Every line from the one with "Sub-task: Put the" through the end of the material should be written out character for character. Lines before it are excluded.

═════ Dataset content ═════

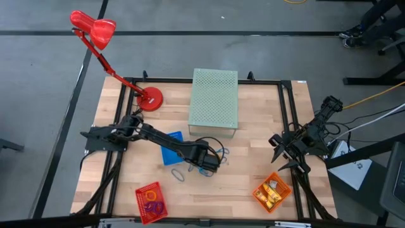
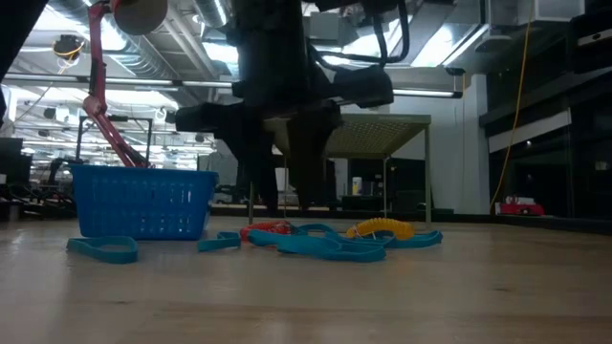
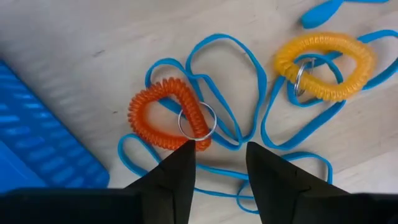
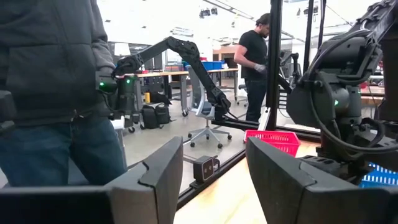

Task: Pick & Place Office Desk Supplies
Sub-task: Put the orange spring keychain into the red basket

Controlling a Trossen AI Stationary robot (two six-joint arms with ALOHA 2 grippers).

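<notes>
My left gripper hangs over a small heap of supplies near the middle of the table, just off the front edge of the pale green box. Its two dark fingers stand partly apart, with a clear gap between them, and they hold nothing. One fingertip sits right at the metal ring of an orange coil, a springy spiral loop. The other fingertip comes down on bare wood and on the blue bands that lie tangled under and around the coil.

A second coil, a yellow one with its own ring, rests near the orange coil but apart from it, also caught up in the blue bands. A blue basket stands just beside the heap.

My right gripper waits at the right edge of the table, fingers apart and empty. A red basket and an orange basket sit along the front edge.

The risks, as I judge them:
- The ring is thin and hard. If I close on it alone it may slip out or twist flat.
- A blue band lies between my fingers. Closing here could pinch it with the coil, so lifting would drag the whole tangle, perhaps the yellow coil too.
- The coil is springy and may roll aside as a fingertip presses it.
- A trailing band could snag the blue basket and shove it.
</notes>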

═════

- [Response area]
Sub-task: Put the orange spring keychain into the red basket

Controlling a Trossen AI Stationary robot (two six-joint arms with ALOHA 2 grippers).

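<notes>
My left gripper hangs over a small heap of supplies near the middle of the table, just off the front edge of the pale green box. Its two dark fingers stand partly apart, with a clear gap between them, and they hold nothing. One fingertip sits right at the metal ring of an orange coil, a springy spiral loop. The other fingertip comes down on bare wood and on the blue bands that lie tangled under and around the coil.

A second coil, a yellow one with its own ring, rests near the orange coil but apart from it, also caught up in the blue bands. A blue basket stands just beside the heap.

My right gripper waits at the right edge of the table, fingers apart and empty. A red basket and an orange basket sit along the front edge.

The risks, as I judge them:
- The ring is thin and hard. If I close on it alone it may slip out or twist flat.
- A blue band lies between my fingers. Closing here could pinch it with the coil, so lifting would drag the whole tangle, perhaps the yellow coil too.
- The coil is springy and may roll aside as a fingertip presses it.
- A trailing band could snag the blue basket and shove it.
</notes>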

The response is complete as it stands.